Opinião

Perfeição não vende — creators, sim

Quanto mais observo o comportamento das audiências nas redes sociais, mais percebo que o que move as pessoas não é a proximidade

Miriam Shirley

Presidente da BrandLovers 2 de dezembro de 2025 - 14h00

Depois de chocar Hollywood com a “estreia” de uma atriz gerada por inteligência artificial, a fundadora do estúdio responsável por sua criação declarou recentemente que planeja lançar, pelo menos, mais 40 atores sintéticos na indústria do cinema. Tilly Norwood foi só a primeira estrela.

Em uma entrevista recente para a Variety, Eline van der Velden (fundadora do estúdio) afirmou que, se as pessoas vão ou não pagar para assistir a um filme feito por IA, essa é quase uma questão secundária. Para ela, o ponto central é outro: o público provavelmente nem vai perceber a diferença entre uma atriz humana e uma digital. E, em parte, ela tem razão a tecnologia avança numa velocidade que surpreende até quem trabalha com inovação.

Tenho visto empresas desenvolvendo projetos incríveis, realizando trabalhos que antes nem imaginávamos e acelerando processos que levavam semanas para acontecer. Tudo isso graças à IA.

No entanto, da mesma forma que Eline discordou do jornalista da revista Variety, eu também tenho uma visão diferente sobre qual é o ponto central de toda essa discussão. Para mim, a questão não é se a inteligência artificial é capaz ou não de produzir um filme inteiro, criar uma campanha perfeita ou construir personagens que parecem de carne e osso.

Na verdade, a pergunta que me vem à cabeça diante de toda essa história é: será que é isso mesmo que as pessoas querem?

Fico com essa dúvida porque, quanto mais observo o comportamento das audiências nas redes sociais, nos comentários, nos criadores que explodem de uma hora para outra mais percebo que o que move as pessoas não é a perfeição, e sim a proximidade. Não é a técnica impecável, mas o gesto espontâneo. Não é o vídeo milimetricamente enquadrado, mas a fala que sai no ritmo da vida real, às vezes atropelada, às vezes com uma risada no meio.

É quase um paradoxo da nossa época: temos tecnologia suficiente para criar imagens absolutamente impecáveis, mas o que mais nos emociona continua sendo aquilo que escapa ao controle.

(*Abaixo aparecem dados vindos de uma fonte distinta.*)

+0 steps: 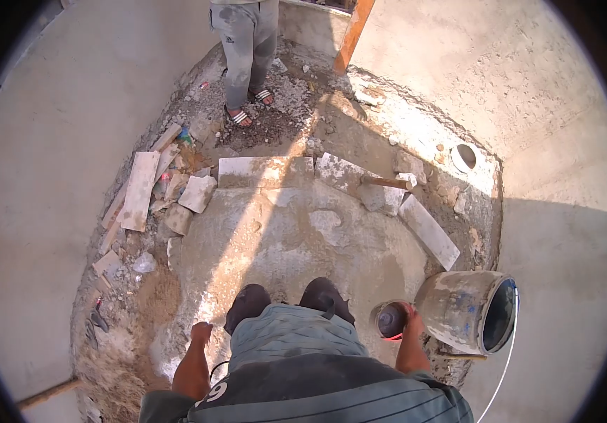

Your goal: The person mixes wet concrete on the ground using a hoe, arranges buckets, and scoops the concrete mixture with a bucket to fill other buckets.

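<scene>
My right hand [414,323] grips the rim of a small red-edged bucket [391,321], which hangs beside my right leg. Its inside looks dark, and I cannot make out what is in it. Just to the right of the bucket, a mortar-stained barrel [451,307] lies on its side with its mouth facing right. My left hand [201,333] hangs by my left leg, fingers curled in, with nothing visible in them. Below both hands spreads a patch of wet grey mortar [310,240].
Boards [264,171] and blocks edge the mortar's far side. A wooden-handled tool [386,182] rests there. Another person [243,56] stands beyond, in striped sandals. Planks [140,190] and rubble lie left. A pipe end [463,158] and a white hose [506,366] are right.
</scene>
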Demonstrator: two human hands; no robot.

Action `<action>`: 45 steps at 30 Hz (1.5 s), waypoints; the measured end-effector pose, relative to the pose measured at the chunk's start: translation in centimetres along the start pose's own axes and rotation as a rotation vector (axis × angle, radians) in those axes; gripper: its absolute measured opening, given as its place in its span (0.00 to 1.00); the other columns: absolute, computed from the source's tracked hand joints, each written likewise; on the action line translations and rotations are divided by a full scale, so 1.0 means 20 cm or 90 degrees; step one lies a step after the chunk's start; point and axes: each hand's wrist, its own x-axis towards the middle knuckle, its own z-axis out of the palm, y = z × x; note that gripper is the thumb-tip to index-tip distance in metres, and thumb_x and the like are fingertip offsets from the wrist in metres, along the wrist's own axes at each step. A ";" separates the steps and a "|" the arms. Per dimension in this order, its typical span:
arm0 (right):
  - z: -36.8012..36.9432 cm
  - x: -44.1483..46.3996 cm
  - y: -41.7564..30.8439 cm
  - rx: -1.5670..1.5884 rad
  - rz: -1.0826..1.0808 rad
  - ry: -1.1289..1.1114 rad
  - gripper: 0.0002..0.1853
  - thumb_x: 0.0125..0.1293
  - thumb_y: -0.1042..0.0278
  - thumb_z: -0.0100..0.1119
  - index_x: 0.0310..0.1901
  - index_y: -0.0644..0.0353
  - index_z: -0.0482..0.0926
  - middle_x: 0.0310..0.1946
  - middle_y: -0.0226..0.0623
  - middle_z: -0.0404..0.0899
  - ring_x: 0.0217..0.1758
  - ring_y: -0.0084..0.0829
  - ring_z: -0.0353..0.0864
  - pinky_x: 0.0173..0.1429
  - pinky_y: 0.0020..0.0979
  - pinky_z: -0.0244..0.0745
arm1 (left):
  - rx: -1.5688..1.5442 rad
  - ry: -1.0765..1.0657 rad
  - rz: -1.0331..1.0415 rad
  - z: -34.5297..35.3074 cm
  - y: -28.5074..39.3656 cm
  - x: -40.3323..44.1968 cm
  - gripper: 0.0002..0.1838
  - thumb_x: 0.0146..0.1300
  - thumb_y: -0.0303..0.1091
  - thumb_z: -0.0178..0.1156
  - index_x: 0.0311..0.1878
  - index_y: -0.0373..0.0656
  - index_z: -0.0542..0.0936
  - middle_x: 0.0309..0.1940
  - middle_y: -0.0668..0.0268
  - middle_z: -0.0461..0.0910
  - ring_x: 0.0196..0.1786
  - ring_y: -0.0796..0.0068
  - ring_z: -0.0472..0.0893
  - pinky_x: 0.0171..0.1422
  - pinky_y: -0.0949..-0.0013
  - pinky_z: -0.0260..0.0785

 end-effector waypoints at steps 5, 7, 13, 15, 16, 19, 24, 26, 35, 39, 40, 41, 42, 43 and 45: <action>0.38 0.35 -0.31 0.020 -0.125 -0.120 0.19 0.59 0.58 0.65 0.40 0.69 0.84 0.39 0.41 0.84 0.41 0.32 0.81 0.50 0.35 0.73 | -0.510 0.029 -0.239 -0.04 0.53 -0.13 0.24 0.57 0.37 0.65 0.57 0.39 0.79 0.30 0.60 0.83 0.24 0.77 0.76 0.30 0.71 0.74; 0.49 0.38 -0.47 -0.030 -0.198 -0.140 0.16 0.60 0.59 0.65 0.37 0.67 0.83 0.35 0.39 0.84 0.38 0.30 0.80 0.48 0.33 0.73 | -0.514 0.075 -0.223 -0.03 0.76 -0.20 0.24 0.57 0.37 0.65 0.57 0.39 0.79 0.32 0.59 0.84 0.25 0.75 0.77 0.31 0.70 0.73; 0.79 0.59 -0.71 -0.055 -0.216 -0.303 0.18 0.62 0.59 0.65 0.42 0.68 0.82 0.34 0.36 0.83 0.37 0.26 0.79 0.46 0.30 0.72 | -0.562 0.151 -0.228 0.14 1.04 -0.43 0.25 0.57 0.38 0.66 0.58 0.38 0.79 0.32 0.61 0.84 0.27 0.74 0.79 0.33 0.67 0.72; 0.89 0.59 -0.78 -0.056 -0.269 -0.333 0.17 0.62 0.60 0.65 0.42 0.69 0.82 0.34 0.36 0.83 0.37 0.27 0.79 0.46 0.30 0.72 | -0.601 0.124 -0.286 0.25 1.09 -0.54 0.25 0.58 0.38 0.66 0.58 0.38 0.79 0.32 0.62 0.84 0.26 0.75 0.79 0.30 0.68 0.72; 0.93 0.61 -0.80 -0.057 -0.249 -0.347 0.17 0.62 0.60 0.65 0.42 0.69 0.82 0.34 0.36 0.83 0.37 0.27 0.79 0.47 0.30 0.72 | -0.625 0.115 -0.321 0.31 1.11 -0.61 0.25 0.58 0.39 0.66 0.58 0.38 0.79 0.32 0.62 0.84 0.26 0.75 0.79 0.29 0.68 0.72; 1.02 0.73 -0.78 -0.089 -0.252 -0.382 0.18 0.61 0.58 0.65 0.43 0.67 0.82 0.32 0.34 0.81 0.34 0.26 0.78 0.40 0.29 0.71 | -0.615 0.065 -0.370 0.50 1.13 -0.80 0.25 0.58 0.42 0.66 0.56 0.39 0.80 0.33 0.62 0.85 0.28 0.75 0.80 0.29 0.68 0.72; 0.98 0.79 -0.68 -0.123 -0.190 -0.455 0.19 0.60 0.57 0.63 0.45 0.65 0.82 0.34 0.34 0.81 0.32 0.28 0.77 0.34 0.31 0.72 | -0.474 0.073 -0.339 0.86 1.00 -0.88 0.26 0.58 0.53 0.64 0.53 0.43 0.83 0.48 0.52 0.83 0.55 0.53 0.81 0.62 0.60 0.71; 0.93 0.73 -0.66 -0.135 -0.187 -0.455 0.20 0.60 0.57 0.62 0.46 0.66 0.82 0.37 0.36 0.82 0.35 0.30 0.79 0.38 0.33 0.73 | -0.509 0.116 -0.347 0.83 1.01 -0.88 0.26 0.58 0.52 0.64 0.53 0.43 0.83 0.46 0.52 0.84 0.52 0.55 0.82 0.59 0.61 0.73; 0.82 0.44 -0.76 -0.804 -0.785 -0.380 0.24 0.58 0.57 0.59 0.49 0.70 0.81 0.44 0.42 0.84 0.43 0.40 0.83 0.46 0.38 0.78 | -0.649 0.402 -0.293 0.54 1.05 -1.04 0.24 0.58 0.46 0.64 0.53 0.41 0.82 0.40 0.51 0.85 0.47 0.57 0.84 0.53 0.61 0.75; 0.74 0.20 -0.75 -0.336 -0.360 -0.455 0.28 0.58 0.54 0.57 0.50 0.74 0.80 0.45 0.45 0.83 0.46 0.40 0.83 0.52 0.39 0.78 | -0.703 0.401 -0.311 0.86 0.93 -1.20 0.24 0.58 0.46 0.65 0.53 0.41 0.82 0.42 0.50 0.84 0.47 0.56 0.84 0.53 0.60 0.75; 0.72 0.19 -0.76 -0.477 -0.560 -0.465 0.28 0.58 0.54 0.58 0.50 0.74 0.79 0.46 0.46 0.83 0.46 0.41 0.83 0.52 0.40 0.78 | -0.711 0.385 -0.329 0.96 0.88 -1.24 0.24 0.58 0.47 0.65 0.52 0.41 0.82 0.42 0.50 0.84 0.47 0.56 0.84 0.53 0.60 0.75; 0.76 0.25 -0.78 -0.613 -0.761 -0.463 0.28 0.57 0.55 0.58 0.50 0.75 0.79 0.47 0.46 0.83 0.46 0.41 0.83 0.52 0.40 0.78 | -0.691 0.367 -0.372 1.11 0.83 -1.28 0.25 0.57 0.48 0.65 0.53 0.41 0.82 0.44 0.51 0.84 0.48 0.55 0.84 0.55 0.60 0.75; 0.79 0.26 -0.76 -0.741 -0.960 -0.450 0.29 0.57 0.56 0.59 0.50 0.76 0.79 0.47 0.47 0.82 0.46 0.41 0.83 0.52 0.40 0.78 | -0.709 0.326 -0.412 1.23 0.78 -1.34 0.26 0.56 0.48 0.65 0.53 0.41 0.82 0.44 0.51 0.84 0.49 0.55 0.84 0.56 0.60 0.75; 0.78 0.17 -0.73 -0.583 -0.781 -0.494 0.28 0.57 0.56 0.60 0.51 0.75 0.79 0.47 0.47 0.82 0.46 0.41 0.82 0.50 0.40 0.78 | -0.727 0.278 -0.449 1.35 0.75 -1.41 0.26 0.56 0.48 0.65 0.53 0.41 0.82 0.45 0.51 0.84 0.50 0.55 0.83 0.57 0.60 0.74; 0.71 0.00 -0.72 -0.278 -0.421 -0.528 0.28 0.57 0.56 0.61 0.51 0.73 0.79 0.48 0.46 0.81 0.46 0.40 0.82 0.48 0.40 0.78 | -0.667 0.246 -0.472 1.63 0.66 -1.54 0.25 0.56 0.48 0.64 0.51 0.41 0.83 0.50 0.51 0.82 0.55 0.55 0.81 0.62 0.60 0.72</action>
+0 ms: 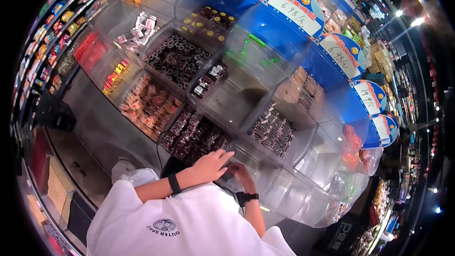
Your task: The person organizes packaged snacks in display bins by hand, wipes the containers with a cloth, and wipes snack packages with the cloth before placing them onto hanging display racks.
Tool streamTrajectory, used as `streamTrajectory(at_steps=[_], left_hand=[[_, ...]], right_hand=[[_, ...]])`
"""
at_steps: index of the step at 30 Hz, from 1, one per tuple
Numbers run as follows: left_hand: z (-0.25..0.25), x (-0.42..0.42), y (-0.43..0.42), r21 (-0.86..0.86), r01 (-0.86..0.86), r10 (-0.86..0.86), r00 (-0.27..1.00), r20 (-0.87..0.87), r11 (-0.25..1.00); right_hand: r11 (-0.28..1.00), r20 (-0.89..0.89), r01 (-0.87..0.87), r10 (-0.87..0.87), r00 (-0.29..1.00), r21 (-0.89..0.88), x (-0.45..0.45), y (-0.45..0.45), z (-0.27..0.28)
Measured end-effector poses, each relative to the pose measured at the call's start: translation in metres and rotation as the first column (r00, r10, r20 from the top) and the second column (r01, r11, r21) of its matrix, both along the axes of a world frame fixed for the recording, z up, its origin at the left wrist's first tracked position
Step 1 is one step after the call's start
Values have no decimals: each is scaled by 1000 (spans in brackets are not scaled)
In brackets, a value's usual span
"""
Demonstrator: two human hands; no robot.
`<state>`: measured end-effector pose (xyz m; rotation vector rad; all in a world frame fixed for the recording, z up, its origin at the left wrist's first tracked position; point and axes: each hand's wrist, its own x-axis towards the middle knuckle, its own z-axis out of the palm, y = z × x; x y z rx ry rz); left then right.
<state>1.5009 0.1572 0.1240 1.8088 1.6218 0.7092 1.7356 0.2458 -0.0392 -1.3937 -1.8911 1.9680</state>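
1. Shop shelves (57,38) with many colourful packets stand at the left side, and bright lamps (417,21) shine at the upper right.
2. Clear bins (289,156) are placed in rows in front of the person, who wears a white shirt (204,223).
3. Blue boards (265,19) rise between the bins; they carry price cards (296,12), several with 6.98 written and one with 19.9.
4. Left hand (213,165), with a black band (174,183) on its wrist, is near the lower edge of the bin of dark red packets (189,135). Its fingers are rather straight and close together, and they point to the right. I cannot tell if it holds something.
5. Right hand (241,173), with a black watch (246,198) on its wrist, is just beside the left one. Its fingers are bent toward the left hand. Its palm is hidden, so what it holds cannot be told.
6. Dark red packets lie in their bin, just beyond the left hand. It is not clear whether any finger touches them.
7. Orange-red packets (147,104) fill the bin to the left of these, and black round pieces (177,59) lie in a bin farther away.
8. Striped packets (272,130) lie in rows to the right, and green sticks (246,47) are in a farther bin.
9. Clear bags (348,187) hang over the right edge.
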Motion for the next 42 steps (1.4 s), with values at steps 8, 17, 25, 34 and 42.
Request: streamTrajectory(at_steps=[8,17,25,34,42], left_hand=[[-19,-20,12,-132,90,-66,983,172,987],[-37,-11,1,126,264,-286,932,221,956],[-18,44,26,237,391,-425,899,108,889],[-26,136,27,-358,290,7,769,639,888],[-36,176,20,-658,512,335,586,738,553]], right_hand=[[914,-305,401,-365,880,64,-48,-33,141],[685,-75,721,-718,692,105,-1,-126,162],[607,-152,761,-749,644,229,65,-120,179],[878,-243,457,-416,876,144,148,-50,214],[970,-294,212,-168,941,122,156,-25,223]])
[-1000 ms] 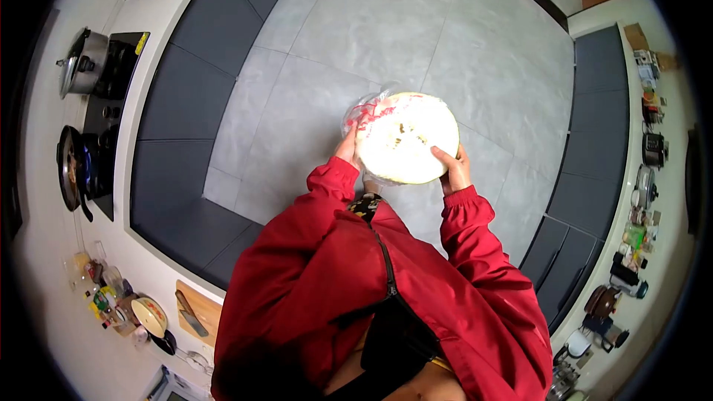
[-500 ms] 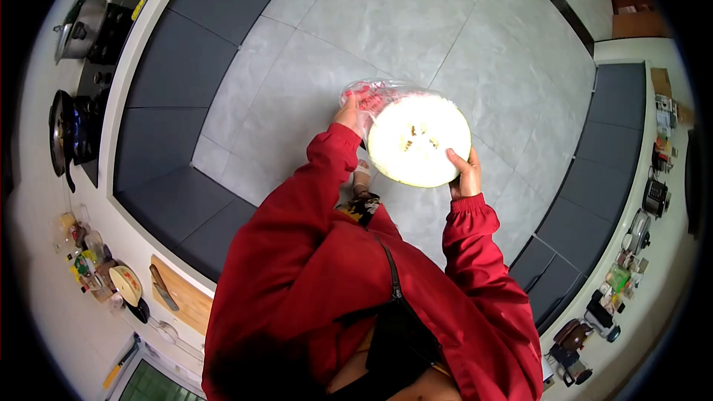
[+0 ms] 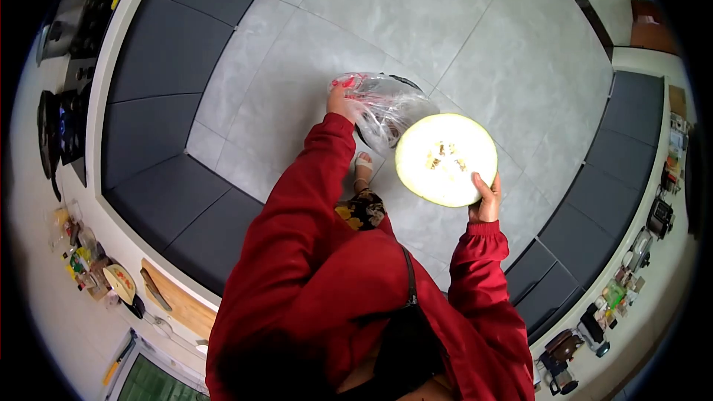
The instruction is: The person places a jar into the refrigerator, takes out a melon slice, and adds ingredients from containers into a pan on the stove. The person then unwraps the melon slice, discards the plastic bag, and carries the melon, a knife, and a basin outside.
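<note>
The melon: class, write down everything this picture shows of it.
The melon is a cut piece with a round, smooth, very pale face turned up toward the camera and a thin yellow-green rim. Brownish, seedy-looking patches ring the middle. Its underside is hidden. The right hand grips it at the near right edge, above the grey floor. The clear bag meets its far left edge in view; whether they touch is unclear.
</note>
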A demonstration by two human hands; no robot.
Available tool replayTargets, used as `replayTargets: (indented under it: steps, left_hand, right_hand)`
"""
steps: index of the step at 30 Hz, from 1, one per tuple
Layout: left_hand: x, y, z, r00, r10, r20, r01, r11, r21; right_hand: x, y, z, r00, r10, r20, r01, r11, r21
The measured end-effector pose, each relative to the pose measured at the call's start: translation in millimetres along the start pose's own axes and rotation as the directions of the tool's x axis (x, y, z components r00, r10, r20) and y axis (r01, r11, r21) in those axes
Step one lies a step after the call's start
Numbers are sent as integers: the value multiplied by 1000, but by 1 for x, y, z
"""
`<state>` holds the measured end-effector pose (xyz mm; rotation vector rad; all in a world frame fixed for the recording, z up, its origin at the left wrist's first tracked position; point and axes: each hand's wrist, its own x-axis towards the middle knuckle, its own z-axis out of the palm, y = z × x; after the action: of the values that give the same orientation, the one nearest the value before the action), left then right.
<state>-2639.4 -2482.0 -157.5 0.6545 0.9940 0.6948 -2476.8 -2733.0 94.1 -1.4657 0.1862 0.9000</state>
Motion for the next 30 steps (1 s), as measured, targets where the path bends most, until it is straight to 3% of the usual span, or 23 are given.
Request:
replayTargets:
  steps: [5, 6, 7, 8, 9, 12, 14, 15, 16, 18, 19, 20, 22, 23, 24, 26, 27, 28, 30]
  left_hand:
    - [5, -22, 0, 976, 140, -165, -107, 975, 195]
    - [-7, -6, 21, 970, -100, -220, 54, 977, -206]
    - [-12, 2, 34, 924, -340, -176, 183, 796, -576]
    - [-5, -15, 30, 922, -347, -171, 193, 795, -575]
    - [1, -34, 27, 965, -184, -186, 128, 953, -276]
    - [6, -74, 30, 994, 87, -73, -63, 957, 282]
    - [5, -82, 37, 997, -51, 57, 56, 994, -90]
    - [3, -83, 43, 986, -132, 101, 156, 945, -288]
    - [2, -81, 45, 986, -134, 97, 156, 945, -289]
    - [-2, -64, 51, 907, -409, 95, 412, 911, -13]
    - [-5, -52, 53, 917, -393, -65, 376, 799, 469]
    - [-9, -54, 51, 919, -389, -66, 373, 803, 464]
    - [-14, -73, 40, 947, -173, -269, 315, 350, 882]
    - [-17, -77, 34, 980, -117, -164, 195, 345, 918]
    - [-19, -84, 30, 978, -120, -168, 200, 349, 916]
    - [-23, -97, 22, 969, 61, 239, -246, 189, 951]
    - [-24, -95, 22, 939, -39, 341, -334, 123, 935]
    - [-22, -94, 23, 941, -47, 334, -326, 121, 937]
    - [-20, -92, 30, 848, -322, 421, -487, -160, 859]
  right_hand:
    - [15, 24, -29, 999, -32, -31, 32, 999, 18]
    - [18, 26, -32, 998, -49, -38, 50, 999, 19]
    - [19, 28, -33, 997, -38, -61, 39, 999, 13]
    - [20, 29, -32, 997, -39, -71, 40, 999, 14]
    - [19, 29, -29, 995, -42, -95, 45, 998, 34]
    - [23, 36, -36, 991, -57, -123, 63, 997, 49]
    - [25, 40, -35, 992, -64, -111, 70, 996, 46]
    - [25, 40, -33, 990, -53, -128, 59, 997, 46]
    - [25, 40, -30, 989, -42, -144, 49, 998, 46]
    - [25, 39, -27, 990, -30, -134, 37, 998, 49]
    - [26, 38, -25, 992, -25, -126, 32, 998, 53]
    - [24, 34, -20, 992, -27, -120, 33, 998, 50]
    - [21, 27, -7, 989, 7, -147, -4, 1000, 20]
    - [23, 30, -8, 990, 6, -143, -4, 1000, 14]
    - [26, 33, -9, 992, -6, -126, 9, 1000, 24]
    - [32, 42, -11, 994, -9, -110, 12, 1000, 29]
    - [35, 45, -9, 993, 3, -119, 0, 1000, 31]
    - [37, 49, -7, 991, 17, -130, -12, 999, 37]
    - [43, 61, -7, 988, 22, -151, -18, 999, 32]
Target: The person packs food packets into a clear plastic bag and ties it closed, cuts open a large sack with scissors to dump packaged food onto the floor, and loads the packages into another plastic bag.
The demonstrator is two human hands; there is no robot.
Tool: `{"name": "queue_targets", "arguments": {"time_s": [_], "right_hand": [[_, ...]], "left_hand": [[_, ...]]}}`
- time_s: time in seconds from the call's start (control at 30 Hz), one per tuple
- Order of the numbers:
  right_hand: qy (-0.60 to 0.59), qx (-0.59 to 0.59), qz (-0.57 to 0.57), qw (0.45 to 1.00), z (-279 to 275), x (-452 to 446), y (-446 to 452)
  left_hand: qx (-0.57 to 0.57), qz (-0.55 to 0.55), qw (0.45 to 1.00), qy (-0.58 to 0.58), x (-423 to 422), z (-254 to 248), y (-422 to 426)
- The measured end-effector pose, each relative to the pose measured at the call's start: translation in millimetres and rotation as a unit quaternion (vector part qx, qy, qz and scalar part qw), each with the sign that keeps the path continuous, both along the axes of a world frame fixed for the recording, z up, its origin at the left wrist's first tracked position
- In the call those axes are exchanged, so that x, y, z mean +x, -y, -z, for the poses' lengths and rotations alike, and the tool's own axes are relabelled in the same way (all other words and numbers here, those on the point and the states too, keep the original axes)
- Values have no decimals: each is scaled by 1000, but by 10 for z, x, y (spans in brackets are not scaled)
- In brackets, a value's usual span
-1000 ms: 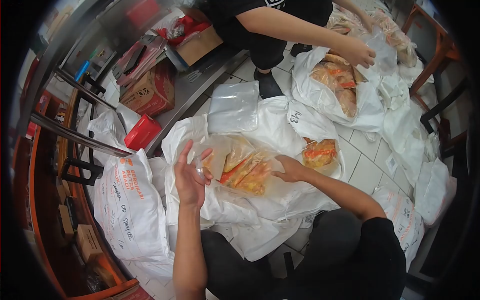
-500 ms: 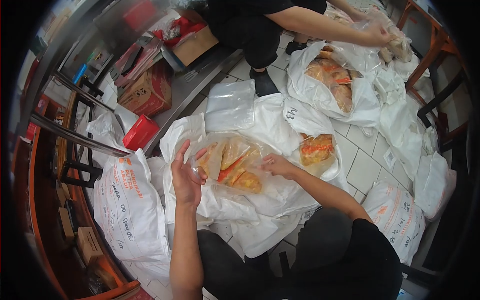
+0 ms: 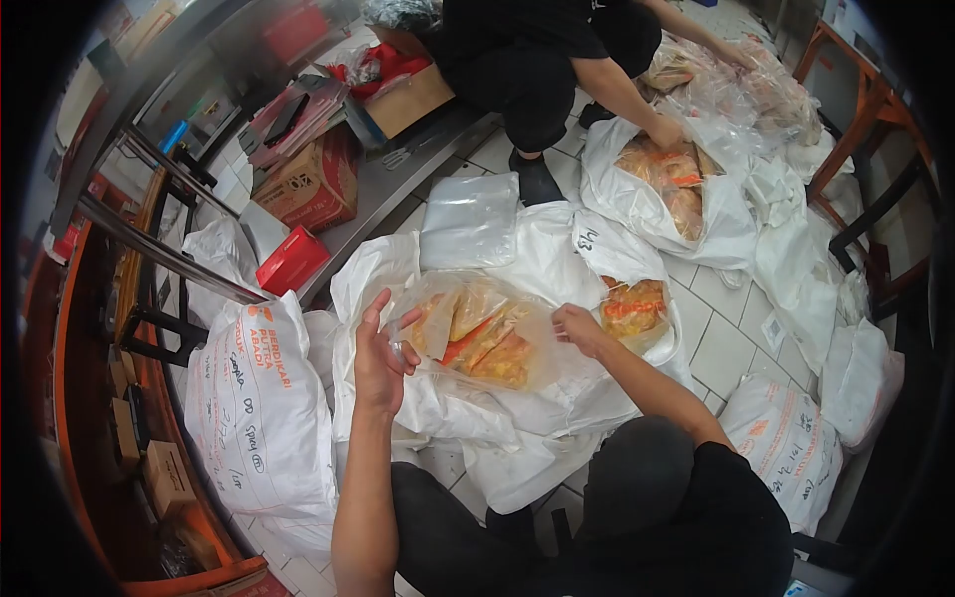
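Observation:
A clear plastic bag (image 3: 487,353) of yellowish pieces, seemingly raw chicken in marinade, with orange print, lies on white sacks before me. At its right edge my right hand (image 3: 580,330) pinches the plastic. My left hand (image 3: 380,360) is raised at the bag's left side, index finger pointing up. Its lower fingers curl round a small shiny clear thing (image 3: 401,350), too small to name. Another filled bag (image 3: 634,306) shows in the opening of a white sack marked 143.
A person (image 3: 527,70) squats opposite, one hand (image 3: 668,131) at another open sack (image 3: 597,189). Flat clear bags (image 3: 470,221) lie on the sacks. A printed sack (image 3: 261,418) stands left; a metal shelf holds cartons (image 3: 310,181) and a red box (image 3: 292,261).
My right hand has moved right, drawing the bag's edge outward. My left hand stays raised. The other person's nearer hand has come down to the open sack.

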State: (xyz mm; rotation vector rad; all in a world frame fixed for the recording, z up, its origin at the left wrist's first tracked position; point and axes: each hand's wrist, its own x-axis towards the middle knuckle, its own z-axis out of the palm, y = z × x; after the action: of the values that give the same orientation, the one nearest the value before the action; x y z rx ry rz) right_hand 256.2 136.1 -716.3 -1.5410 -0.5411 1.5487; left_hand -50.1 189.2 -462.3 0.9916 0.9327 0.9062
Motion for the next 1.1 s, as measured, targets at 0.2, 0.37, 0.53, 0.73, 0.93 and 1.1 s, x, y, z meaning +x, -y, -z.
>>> {"name": "queue_targets", "arguments": {"time_s": [0.2, 0.37, 0.53, 0.73, 0.93, 1.1], "right_hand": [[107, -35, 27, 993, -479, -267, -126], [272, -2, 97, 957, 589, -114, -200], [148, 0, 100, 984, -181, 45, -98], [261, -1, -116, 958, -836, 110, 226], [-114, 76, 15, 990, -1786, 37, 256], [126, 191, -191, 955, -3119, -112, 400]], "left_hand": [[16, -2, 1000, -26, -53, -18, 54], [11, -4, 999, -36, -113, 3, 79], [12, -7, 999, -45, -153, 17, 82], [18, -17, 998, -60, -143, -17, 87], [-50, -113, 991, 56, -90, -229, -103], [7, -105, 989, 101, -127, -854, -233]]}}
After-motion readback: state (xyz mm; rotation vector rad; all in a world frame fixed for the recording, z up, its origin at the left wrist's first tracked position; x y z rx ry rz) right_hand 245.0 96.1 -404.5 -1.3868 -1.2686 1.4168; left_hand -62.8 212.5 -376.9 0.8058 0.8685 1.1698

Longe de ser uma busca consciente, a identificação humana com o imperfeito é quase instintiva. A realidade é imprecisa, tem seus desvios, seus ruídos, seus pequenos desequilíbrios e é justamente esse aspecto que a torna familiar. Por isso, tudo o que apresenta uma estética de “perfeição calculada” gera, no mínimo, estranheza. O resultado é uma falta de conexão porque simplesmente não conseguimos nos identificar com algo que parece tão destoante da nossa própria experiência cotidiana.

Não à toa, os creators são hoje quem melhor traduz esse espírito do tempo. São eles que ocupam o lugar da conversa próxima, da rotina compartilhada, da vida acompanhada quase em tempo real. E, entre eles, os micro e nano creators têm ainda uma vantagem importante: por serem nichados, entendem profundamente quem está do outro lado da tela. Falam com comunidades menores, porém, altamente específicas, onde a identificação se dá em um nível quase íntimo na linguagem, no repertório, nas referências que só quem pertence àquele grupo reconhece.

Essa especificidade cria um tipo de conexão que nenhuma estética perfeita consegue substituir. É a naturalidade humana que faz com que uma recomendação soe menos como publicidade e mais como conversa.

Sim, a inteligência artificial é capaz de criar cenas impecáveis, ajustar cada detalhe à perfeição e abrir caminhos criativos que ainda estamos começando a explorar e devemos explorar esses novos campos com curiosidade e responsabilidade. Porém, de novo, quando o assunto é influência, comportamento e comunicação, a questão não é se a IA consegue se passar por humana.

O dilema é outro: será que quem está do outro lado da tela, seja do cinema seja do celular, quer que a IA se passe por humana?

Talvez o grande equívoco esteja em acreditar que a tecnologia precisa replicar a humanidade para ser valiosa. Quando, na verdade, seu maior potencial está justamente em complementar o que temos de mais humano: nossa capacidade de sentir, interpretar, reconhecer e nos conectar uns com os outros.

Por isso, enquanto o debate se concentra em saber até onde a IA consegue ir, eu prefiro olhar para outra direção: até onde queremos que a influência continue sendo humana. Porque, no fim, é isso que gera pertencimento. É isso que cria conversa. É isso que constrói significado.